Although the panel moderator stated at the outset that there would be no discussion of politics, the panelists acknowledged that among the roughly 1.6 billion Muslims worldwide there are those that have committed violent acts. But those acts were about “power and money” not religious faith. “They have nothing to do with Islam,” said the panel moderator.
“Islam means submission to God. It means peace,” said Indian-born Sabiha Quraishi, who has been in Albuquerque for 27 years.
Muslims greet each other, she said, by saying “As-salaamu alaikum,” which means “peace be upon you.” The response is “Wa alaikum as-salaam,” which means “and upon you peace.”
Bernalillo Mayor Jack Torres, who was among a small crowd that attended the forum, was impressed.
“I think it’s really good for us to try to expand our horizons,” said Torres. “For me, it was a lot of new information. I thought it was helpful to hear from people who are believers of that faith.”
Muslims have a long history in New Mexico as Akhil demonstrated in a presentation at the Albuquerque Special Collections Library.
Historic sources indicate Muslim presence in New Mexico dates back to the 16th century when a black slave called Estevan or Estevanico from Azamor in Morocco guided Fray Marcos de Niza in the 1539 expedition searching for the Seven Cities of Cibola.
Albuquerque-based historian Monika Ghattas’s 2012 book “Los Arabes of New Mexico” tells the stories of Lebanese and Syrian immigrants who came to New Mexico as traders and peddlers in the 1880s, though many of them were not Muslim.
In the early part of the 20th century, several Palestinian families from a village near Jerusalem settled in Gallup and established themselves as traders in jewelry, rugs and pottery, according to Akhil and Sheikh Imam Nurudeen of the Gallup Islamic Center.
Akhil came to New Mexico from Hyderabad, India, in 1974 to study at New Mexico State University and subsequently worked for Public Service Company of New Mexico and Sandia National Laboratories. When he settled in Albuquerque, he said there were about 15 Muslim students and professors who gathered for Friday prayers in a room beside the University of New Mexico chapel.
They were instrumental in the building of the first mosque, or masjid, which opened in 1986. Architect Bart Prince designed the 3,500-square-foot building in a simple functional style without a dome or minaret to fit the community’s limited budget. Prince even provided work notes for the community members who pitched in with the construction work.
“That was a huge help,” Akhil said.
The community eventually outgrew the original building and local architect Tafazul Hussain designed the present 13,000-square-foot center, which opened in 2006. Akhil said 300 to 350 worshipers attend the congregational prayer service on Friday.
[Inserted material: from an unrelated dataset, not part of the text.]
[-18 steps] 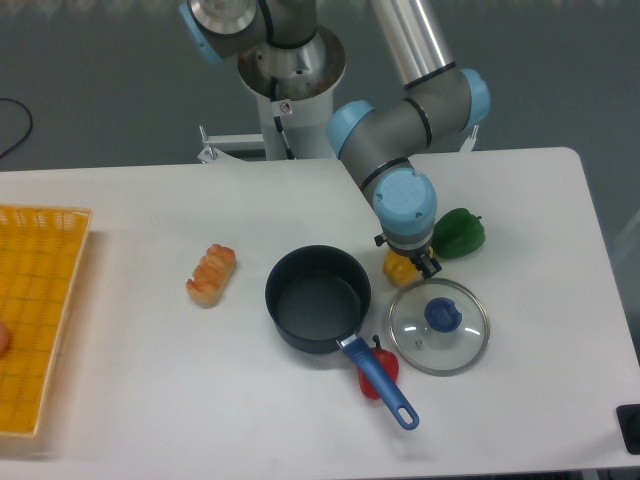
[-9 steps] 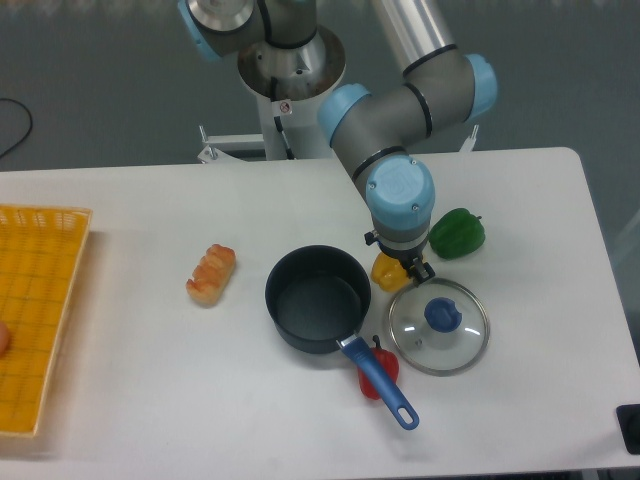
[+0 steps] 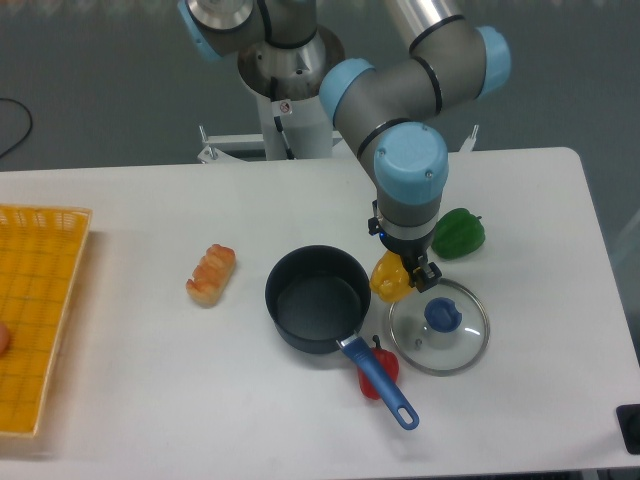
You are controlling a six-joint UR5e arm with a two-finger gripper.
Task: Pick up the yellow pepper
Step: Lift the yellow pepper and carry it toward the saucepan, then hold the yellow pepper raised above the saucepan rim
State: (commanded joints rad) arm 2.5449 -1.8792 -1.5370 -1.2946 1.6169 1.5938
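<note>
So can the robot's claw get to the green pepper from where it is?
Probably not yet: the gripper looks shut on the yellow pepper. The green pepper sits uncovered close beside it.

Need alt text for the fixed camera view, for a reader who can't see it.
A robot arm's hand grips a yellow pepper between a dark pot and a glass lid on a white table; a green pepper lies nearby.

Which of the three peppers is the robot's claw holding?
The yellow pepper, clamped under the gripper between the pot and the glass lid. The green pepper lies free behind; the red pepper sits by the pot's handle.
</note>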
They hail from dozens of countries: Bangladesh, Indonesia, India, Iraq, Morocco, Pakistan, Syria, Turkey and more.
The center provides a variety of social, cultural and educational programs for children and youth and programs for women.
Another Islamic center, Dar al-Islam, has existed in the rural hinterlands near Abiquiu since 1981.
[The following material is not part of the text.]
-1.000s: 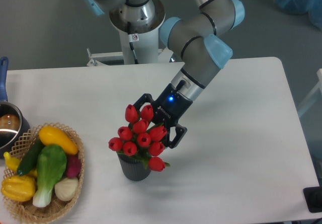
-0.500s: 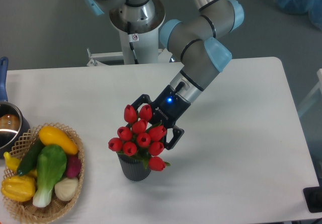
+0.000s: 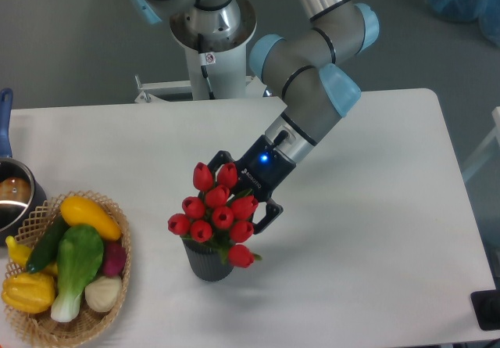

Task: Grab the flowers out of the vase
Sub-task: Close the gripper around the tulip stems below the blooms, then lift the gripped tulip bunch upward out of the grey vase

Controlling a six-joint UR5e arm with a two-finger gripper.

Nurudin Durkee, a former Catholic from New York, with help from Saudi businessman Sahl Kabbani and former secretary-general of the World Muslim League Dr. Abdullah Naseef, developed the idea of an Islamic village in the U.S. The foundation they formed bought a former ranch near Abiquiu with the intention of creating a center where American Muslims could live and worship, wrote William Tracy in a 1988 Aramco World magazine article.
Plans for Dar al-Islam, which means home of Islam, included a school, medical center and stores. The adobe-built mosque was dedicated in June 1981. In the early 1980s during the construction phase there were more than 100 people living there, including about 40 children who received schooling at the site.
Dr. Mohammad Shafi, chairman of the Dar al-Islam board of trustees, said they eventually sold off the houses on the land to the people who were living in them and it is now an educational center offering retreats for women and families, youth camps and workshops about Islam for teachers.